I pull out my old blood pressure machine and oximeter, making a note of his observations. They aren’t bad, considering…
"You should sleep," I say. "I'll check your observations and bandages in a few hours."
"Where will you sleep?"
"My bed. You're on the couch."
He nods, eyes already drifting closed. "Fair."
I watch him for a moment longer. His breathing evens out, the tension in his shoulders easing as exhaustion takes over. He almost looks peaceful.
The tattoos that cover his skin tell a different story. Symbols I don't recognize. Words in a language I can't read. This is a man who lives in a world I know nothing about.
I splay open my hand, hovering it over his left pectoral, beneath the dressing that is already showing signs of the wound beneath. My hand barely covers him and draws my attention to scars that are almost hidden between the blooms of ink beneath his skin.
Taking a deep breath, I straighten up. What was I thinking letting him in here?
Returning downstairs, I wipe the smears of blood from the doorstep and window, and deadbolt the door. I clean the drops from the floor and gather up my laptop.
Turning off the lights, I head to my bedroom, leaving the door cracked so I can hear if he needs anything.
In the dark, lying in my bed, I stare at the ceiling and try to process what just happened.
A stranger was bleeding on my doorstep, and I let him in.
I treated his wounds and made sure he was safe.
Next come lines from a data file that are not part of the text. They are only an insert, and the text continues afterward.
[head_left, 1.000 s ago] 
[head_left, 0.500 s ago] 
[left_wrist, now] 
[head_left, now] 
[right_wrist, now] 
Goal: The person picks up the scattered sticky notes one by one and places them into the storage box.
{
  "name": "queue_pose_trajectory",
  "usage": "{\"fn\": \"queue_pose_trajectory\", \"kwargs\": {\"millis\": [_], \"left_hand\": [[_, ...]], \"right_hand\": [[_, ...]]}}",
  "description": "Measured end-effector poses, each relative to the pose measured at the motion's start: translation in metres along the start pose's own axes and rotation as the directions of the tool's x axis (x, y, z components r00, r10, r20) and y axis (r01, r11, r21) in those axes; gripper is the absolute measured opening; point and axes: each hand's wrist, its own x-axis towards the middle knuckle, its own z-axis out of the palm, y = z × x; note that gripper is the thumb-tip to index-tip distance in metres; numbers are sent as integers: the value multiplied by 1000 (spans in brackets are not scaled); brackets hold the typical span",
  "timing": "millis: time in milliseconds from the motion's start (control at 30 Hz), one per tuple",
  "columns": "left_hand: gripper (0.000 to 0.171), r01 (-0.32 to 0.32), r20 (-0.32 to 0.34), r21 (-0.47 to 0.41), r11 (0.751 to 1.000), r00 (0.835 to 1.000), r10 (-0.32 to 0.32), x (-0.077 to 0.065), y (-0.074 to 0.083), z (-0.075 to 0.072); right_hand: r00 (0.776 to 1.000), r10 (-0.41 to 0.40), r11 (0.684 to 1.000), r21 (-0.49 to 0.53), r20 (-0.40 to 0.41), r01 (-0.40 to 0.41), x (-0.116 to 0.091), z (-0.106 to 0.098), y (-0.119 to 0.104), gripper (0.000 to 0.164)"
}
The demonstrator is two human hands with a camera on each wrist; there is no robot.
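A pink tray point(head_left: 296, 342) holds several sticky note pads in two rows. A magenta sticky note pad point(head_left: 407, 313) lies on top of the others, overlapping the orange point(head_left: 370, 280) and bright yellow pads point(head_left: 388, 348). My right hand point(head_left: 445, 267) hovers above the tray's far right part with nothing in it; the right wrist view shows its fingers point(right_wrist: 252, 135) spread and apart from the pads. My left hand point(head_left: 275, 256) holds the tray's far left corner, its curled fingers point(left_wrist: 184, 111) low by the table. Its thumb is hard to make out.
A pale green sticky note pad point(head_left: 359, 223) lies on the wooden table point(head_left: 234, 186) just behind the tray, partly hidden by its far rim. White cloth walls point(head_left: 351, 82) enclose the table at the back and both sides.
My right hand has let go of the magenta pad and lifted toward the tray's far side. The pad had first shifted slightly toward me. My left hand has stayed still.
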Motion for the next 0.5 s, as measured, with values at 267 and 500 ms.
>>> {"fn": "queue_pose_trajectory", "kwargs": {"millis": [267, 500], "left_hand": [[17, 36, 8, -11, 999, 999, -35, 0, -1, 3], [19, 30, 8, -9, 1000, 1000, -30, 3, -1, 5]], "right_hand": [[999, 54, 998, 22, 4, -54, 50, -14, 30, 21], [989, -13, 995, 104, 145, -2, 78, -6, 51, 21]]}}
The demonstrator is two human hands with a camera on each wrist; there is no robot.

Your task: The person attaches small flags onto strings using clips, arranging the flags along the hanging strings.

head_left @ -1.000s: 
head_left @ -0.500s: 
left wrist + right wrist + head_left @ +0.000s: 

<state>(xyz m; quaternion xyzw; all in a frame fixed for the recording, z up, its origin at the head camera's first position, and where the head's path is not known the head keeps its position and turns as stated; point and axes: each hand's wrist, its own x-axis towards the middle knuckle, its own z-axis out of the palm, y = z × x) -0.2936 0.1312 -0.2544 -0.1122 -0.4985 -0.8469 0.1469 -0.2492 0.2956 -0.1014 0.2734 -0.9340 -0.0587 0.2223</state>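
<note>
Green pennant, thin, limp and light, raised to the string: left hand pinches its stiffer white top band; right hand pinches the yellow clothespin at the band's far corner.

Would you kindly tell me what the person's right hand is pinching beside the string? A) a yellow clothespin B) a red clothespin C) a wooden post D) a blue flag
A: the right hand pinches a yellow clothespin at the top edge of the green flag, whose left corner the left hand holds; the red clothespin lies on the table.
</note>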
And now he's in my home, sleeping on my couch, and something in my gut tells me that one night won't be enough. Not for him.
I'm too tired to think about it now. Too numb from months of exhaustion and stress and pretending the numbers will somehow fix themselves if I just keep pushing through.
Tomorrow I'll worry about what I've done.
Tonight, I just need to sleep.
I close my eyes and try to ignore the awareness prickling at the base of my spine. The knowledge that everything just changed, and there's no going back.